Ihre Forderungen: eine Corona-Prämie von mindestens einem Monatslohn, mehr Mitsprache und bessere Arbeitsbedingungen. Denn obwohl Corona zeigt, dass die Gesundheitsberufe «systemrelevant» sind, weigert sich die Politik, über substantielle Verbesserungen zu diskutieren. Lukas Engelberger, Präsident der kantonalen Gesundheitsdirektoren, sagte gegenüber dem «Tages-Anzeiger», er habe zwar Verständnis für die Forderung nach höheren Löhnen, er müsse «das Pflegepersonal aber vor Illusionen warnen. Die Personalkosten insgesamt dürfen nicht weiter ansteigen.»
Und eine kürzliche Umfrage der «Sonntagszeitung» unter Spitälern brachte zutage: Kein einziges sieht für 2021 eine flächendeckende Lohnerhöhung vor. Bei den Altersheimen sieht’s nicht besser aus. Die beiden grössten Arbeitgeber in der Langzeitpflege, Tertianum und Senevita, haben zwar die Löhne 2021 noch nicht beschlossen. Aber beide teilen auf Anfrage mit: «Wir orientieren uns an den Vorgaben der Kantone zur Pflegefinanzierung.» Also an Batzenklemmern wie Engelberger.
CORONA-ESSENSGUTSCHEIN
Das macht die Pflegenden hässig. Pierre-André Wagner vom SBK sagt, diese seien «masslos enttäuscht», dass ihr Einsatz nicht gewürdigt werde: «Die Bevölkerung hat für uns geklatscht, aber von der Politik bekommen wir einen Chlapf.»

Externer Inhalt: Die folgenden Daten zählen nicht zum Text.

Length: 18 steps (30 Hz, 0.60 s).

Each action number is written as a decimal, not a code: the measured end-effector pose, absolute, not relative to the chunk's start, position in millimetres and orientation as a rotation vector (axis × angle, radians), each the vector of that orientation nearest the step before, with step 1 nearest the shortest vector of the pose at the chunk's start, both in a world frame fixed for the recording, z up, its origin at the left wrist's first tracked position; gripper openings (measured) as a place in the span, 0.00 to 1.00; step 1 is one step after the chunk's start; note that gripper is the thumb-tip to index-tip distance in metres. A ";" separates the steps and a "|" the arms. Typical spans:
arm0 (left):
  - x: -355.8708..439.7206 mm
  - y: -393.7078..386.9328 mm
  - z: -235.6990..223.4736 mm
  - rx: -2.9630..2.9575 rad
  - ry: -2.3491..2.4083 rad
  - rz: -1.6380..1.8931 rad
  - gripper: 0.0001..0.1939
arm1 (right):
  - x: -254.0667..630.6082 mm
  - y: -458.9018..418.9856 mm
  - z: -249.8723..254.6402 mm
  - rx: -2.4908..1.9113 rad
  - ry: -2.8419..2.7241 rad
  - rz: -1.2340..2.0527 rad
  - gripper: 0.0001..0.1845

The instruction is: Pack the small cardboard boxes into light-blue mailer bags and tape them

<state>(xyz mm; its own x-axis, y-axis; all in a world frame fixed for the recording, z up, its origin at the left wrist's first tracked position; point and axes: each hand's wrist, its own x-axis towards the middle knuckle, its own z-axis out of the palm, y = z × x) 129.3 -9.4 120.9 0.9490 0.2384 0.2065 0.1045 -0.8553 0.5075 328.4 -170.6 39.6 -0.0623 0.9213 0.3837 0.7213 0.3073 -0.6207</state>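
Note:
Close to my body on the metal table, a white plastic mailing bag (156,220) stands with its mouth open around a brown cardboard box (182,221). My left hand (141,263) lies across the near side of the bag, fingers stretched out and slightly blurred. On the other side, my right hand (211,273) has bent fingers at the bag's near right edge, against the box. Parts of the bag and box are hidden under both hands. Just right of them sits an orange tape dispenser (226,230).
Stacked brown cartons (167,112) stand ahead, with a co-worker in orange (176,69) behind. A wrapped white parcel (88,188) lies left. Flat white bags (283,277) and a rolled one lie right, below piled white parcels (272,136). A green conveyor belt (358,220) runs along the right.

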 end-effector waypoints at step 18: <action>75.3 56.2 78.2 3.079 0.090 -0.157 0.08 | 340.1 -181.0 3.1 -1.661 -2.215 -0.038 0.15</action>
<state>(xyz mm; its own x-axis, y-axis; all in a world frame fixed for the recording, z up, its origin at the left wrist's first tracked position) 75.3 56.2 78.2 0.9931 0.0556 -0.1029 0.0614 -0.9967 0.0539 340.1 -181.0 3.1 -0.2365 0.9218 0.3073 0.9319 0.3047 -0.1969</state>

Mit ganz wenigen Ausnahmen hätten die Pflegenden bisher nicht einmal eine Covid-Prämie erhalten. Er berichtet von einer Klinik, in der die Leitung die Mitarbeitenden mit einem 10-Franken-Essensgutschein fürs Personalrestaurant abgespeist habe. Für Ärger unter der Belegschaft sorgte auch das Berner Inselspital: Hier gab’s als Dank für den Corona-Einsatz einen Kugelschreiber mit der Aufschrift «we care» (wir kümmern uns). Unter den Pflegenden verspottet als «who cares?» (wen kümmert’s?).
Mehr Anerkennung und mehr Lohn fordern auch die Verkäuferinnen und die Mitarbeiter in der Logistik, auch ihre Arbeit ist «systemrelevant». Und auch ihre Löhne sind tief, oft herrscht Arbeit auf Abruf, viele können nur in einem kleinen Pensum oder im Stundenlohn arbeiten. Am 31. Oktober organisiert die Unia deshalb dezentral Protestaktionen in diesen Branchen (solidaritaet.unia.ch/aktionstag). Yolande Peisl von der Unia verrät jetzt schon die Botschaft des Aktionstages: «Wer so einen wichtigen Job macht, muss auch in Würde davon leben können.»
Mehr Sonntagsarbeit: Berner Referendum
Neu 4 statt wie bisher 2 Sonntagsverkäufe pro Jahr will das rechtsdominierte Berner Kantonsparlament allen im Verkauf zumuten.
SOLIDARISCH. Gegen diese Verschlechterung der Arbeitsbedingungen ausgerechnet in Coronazeiten haben die Gewerkschaften das Referendum ergriffen. Anne Rubin, Chefin Detailhandel bei der Unia, sagt, das Sammeln der Unterschriften sei «sehr gut» gelaufen. Und freut sich: «Das zeigt uns, dass die Bevölkerung mit dem Verkaufspersonal solidarisch ist.»